# Goal of the exercise:
Using the data below, reproduce exactly the lines from the line with "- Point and" to the line with "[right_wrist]", both included; pictures must be dropped.
--- --- ---
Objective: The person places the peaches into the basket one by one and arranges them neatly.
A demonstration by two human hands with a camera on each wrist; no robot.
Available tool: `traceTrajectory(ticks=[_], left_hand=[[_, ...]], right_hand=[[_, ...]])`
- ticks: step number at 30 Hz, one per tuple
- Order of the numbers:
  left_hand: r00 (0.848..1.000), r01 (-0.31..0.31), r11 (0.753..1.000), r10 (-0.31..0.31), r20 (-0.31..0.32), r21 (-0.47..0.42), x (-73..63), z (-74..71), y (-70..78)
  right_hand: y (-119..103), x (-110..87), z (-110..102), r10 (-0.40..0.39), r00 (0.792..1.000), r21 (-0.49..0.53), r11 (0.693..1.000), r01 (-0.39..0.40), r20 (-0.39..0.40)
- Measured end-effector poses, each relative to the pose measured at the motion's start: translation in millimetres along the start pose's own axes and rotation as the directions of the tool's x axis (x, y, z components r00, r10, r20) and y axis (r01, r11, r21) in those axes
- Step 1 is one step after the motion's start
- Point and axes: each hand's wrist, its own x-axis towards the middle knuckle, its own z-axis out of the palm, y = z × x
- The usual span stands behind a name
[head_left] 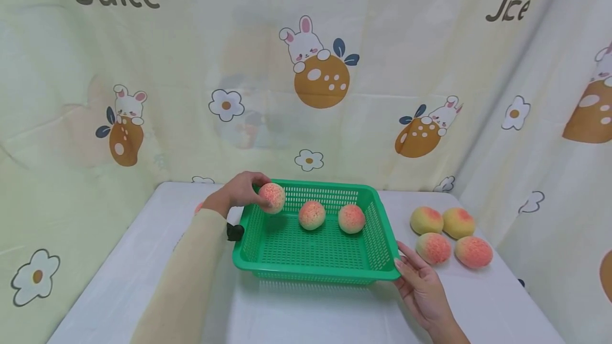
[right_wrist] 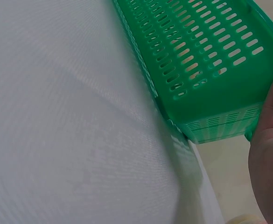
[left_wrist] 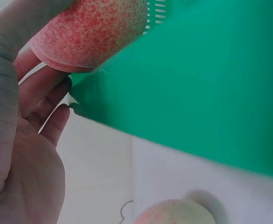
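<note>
My left hand [head_left: 246,189] holds a peach [head_left: 272,198] with thumb and fingers at the back left corner of a green plastic basket [head_left: 306,275]. In the left wrist view this peach [left_wrist: 96,32] is speckled red, and its lower side overlaps the basket rim. Two more pink-and-cream peaches, a middle peach [head_left: 312,215] and a right peach [head_left: 351,218], lie inside the basket toward its back. My right hand [head_left: 423,288] grips the front right corner of the basket, thumb at the rim. The right wrist view shows the slotted basket wall [right_wrist: 206,51] beside that hand.
Several peaches sit in a group right of the basket, two yellowish, such as the back peach [head_left: 426,221], and two redder, such as the front peach [head_left: 474,252]. Another peach [left_wrist: 176,213] lies left of the basket, mostly behind my left arm. A patterned curtain [head_left: 191,68] hangs behind the white table [head_left: 296,317].
</note>
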Motion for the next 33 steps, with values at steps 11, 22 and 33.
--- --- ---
# Response to the task:
- Point and axes: each hand's wrist, its own x-axis towards the middle knuckle, its own z-axis out of the palm, y = z × x
- The usual span stands behind a name
[head_left] 
[right_wrist] 

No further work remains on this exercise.